Why does this matter?
Both of these creators are primo talents. Dan Slott has done epic things with Spider-Man, writing the series for over 180 issues and producing one of the finest comic runs ever with Superior Spider-Man. Valerio Schiti has proven himself an excellent superhero artist on books like Guardians of the Galaxy and Ms. Marvel.
Fine, you have my attention. What’s good about it?
Do not let the price of this book at $4.99 deter you. It’s not a cash grab because of the #1 on the cover or because of the new creative team. No, this book is packed to the brim with entertainment as it sets up a new status quo for the character, new supporting characters, and supplies excellent action. It’s also quite good at fleshing out Tony Stark’s personality, opening with a flashback when he was a kid crushing at robot war type events and peppering the issue with his trademark wit and humor. There are moments in this issue that feel very much inspired by Robert Downey Jr.’s Iron Man which will make this a great read for those who like that iteration of the character.
Slott has written quite an entertaining issue that even comes with a “The End” on the last page to help solidify the fact that this is its own story. In it we meet a new robot helper of his, an old competitor, and begin to understand a new kind of threat that Tony’s organization will be up against. The company Tony runs is called Stark Unlimited and serves as a kind of invention mecha seemingly to better humanity — or more likely, to let geniuses tinker on his dime. It gives Stark’s business a more fun and easy going outlook with the added benefit of helping the world.
Schiti, along with colorist Edgar Delgado, does a great job with the superhero stuff and scope required to fill the pages of one of the greatest heroes of all time. There are a lot of double page layouts in this issue, all of which help stretch the story a bit, but also make it feel larger than life. That’s important because one of the most successful elements of this issue is how it makes you believe Tony and his company can do anything. There’s a creative spark in the art that helps convey how a talking cat could actually be a reality. I don’t want to spoil who the big bad guy is in this issue, but I will say we get three new Iron Man suits to ogle — each of which is impressive in their own ways.
It can’t be perfect can it?
Two things caught me as potential issues for readers, though I think most won’t care or even notice. The first is the general feel of Stark Unlimited which is not too different from Horizon Labs. That was a similarly built tech company in Amazing Spider-Man that funded amazing projects and helped geniuses achieve their dreams. I’m sure there will be new details that help define this company differently, but in this issue, it doesn’t seem all that different.

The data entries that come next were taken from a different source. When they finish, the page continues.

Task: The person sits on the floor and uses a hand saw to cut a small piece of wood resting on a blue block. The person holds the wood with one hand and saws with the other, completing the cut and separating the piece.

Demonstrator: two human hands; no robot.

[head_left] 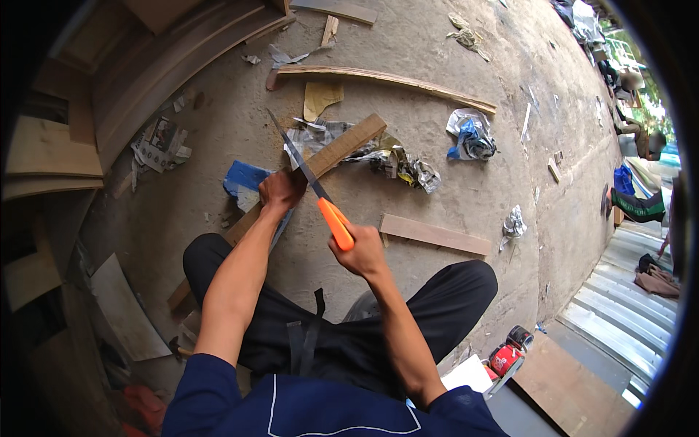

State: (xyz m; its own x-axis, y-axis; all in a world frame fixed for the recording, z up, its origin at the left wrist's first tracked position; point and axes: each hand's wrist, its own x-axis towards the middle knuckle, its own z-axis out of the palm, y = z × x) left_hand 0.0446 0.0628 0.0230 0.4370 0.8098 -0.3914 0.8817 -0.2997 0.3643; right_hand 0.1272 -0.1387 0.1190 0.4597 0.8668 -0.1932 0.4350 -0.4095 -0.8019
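Gripping the orange handle of a handsaw (318,189), the right hand (362,251) is closed with its fingers wrapped round it, while the blade slants away toward the far left and crosses a wooden plank (342,148) just beside the left hand (282,191). That left hand is closed over the plank, its knuckles near the blade's lower edge; whether the teeth sit in a cut cannot be told. The plank lies aslant above the concrete floor (473,197), its squared far end projecting past the blade over a flattened newspaper (320,135), its near part running back beside the left knee (204,256). A blue-and-white piece (246,179) shows at the plank's left edge, partly hidden by the wrist. The saw's tip reaches out over bare concrete, short of a long wooden strip (386,79) lying toward the floor's far edge. Right of the handle, a stretch of concrete runs between crumpled newspaper (415,171) and a short board (437,235), leaving the right arm room to draw outward. Wooden cabinetry (171,69) borders the floor's left edge; corrugated metal sheeting (619,288) borders its near right corner.
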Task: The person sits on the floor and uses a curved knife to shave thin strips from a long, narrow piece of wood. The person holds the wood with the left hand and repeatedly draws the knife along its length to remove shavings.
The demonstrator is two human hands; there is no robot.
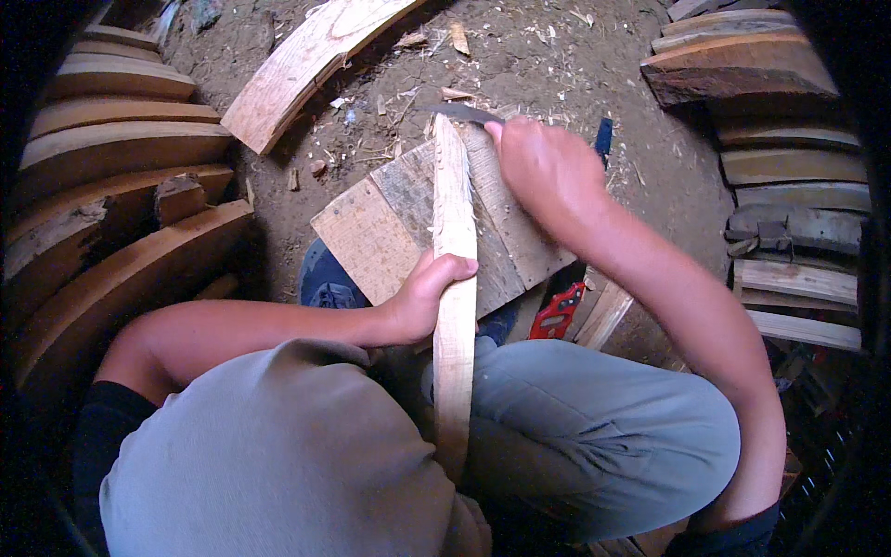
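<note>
My left hand (422,302) is wrapped round a long, pale wooden strip (455,343), thumb across its upper face. The strip runs from between my knees up over a low board of joined planks (367,227). Its far end is narrowed, and small raised shavings show along the edge. My right hand (548,172) is closed round the handle of a knife, which the fingers hide. The knife's dark blade (469,113) points left across the strip's far tip; I cannot tell whether it touches the wood.
A red-handled saw (559,311) lies right of the board. Curved timber pieces are stacked at left (130,135) and right (794,167). A broad curved plank (311,65) lies on the dirt floor (520,51), among scattered wood chips. My shoe (334,278) is beside the board.
</note>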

The other issue is how Slott writes Andy Bhang, who serves as a surrogate for the reader and ends up with very little characterization. We get the idea he’s a man who loves robotics, but we’re told more than once he’s not half the genius of Tony Stark. You’ll begin to question why he’s even being brought in to help Tony and aside from a well-timed save near the end, he doesn’t get much to do besides stand around and watch in amazement. Similar to my previous gripe, however, I imagine we’ll be getting much more development of this character going forward and probably a clearer grasp of why he was really brought in.
Is it good?
I really liked the energy of this book, as well as the sense of scope. Marvel has done a great job with these new #1 series, revisiting the characters and giving them new layers of personality and direction. This is yet another Marvel #1 you should add to your pile and it’s a fun ride for seasoned comic fans and beginners alike. This is Iron Man the way he should be: inventive and fun!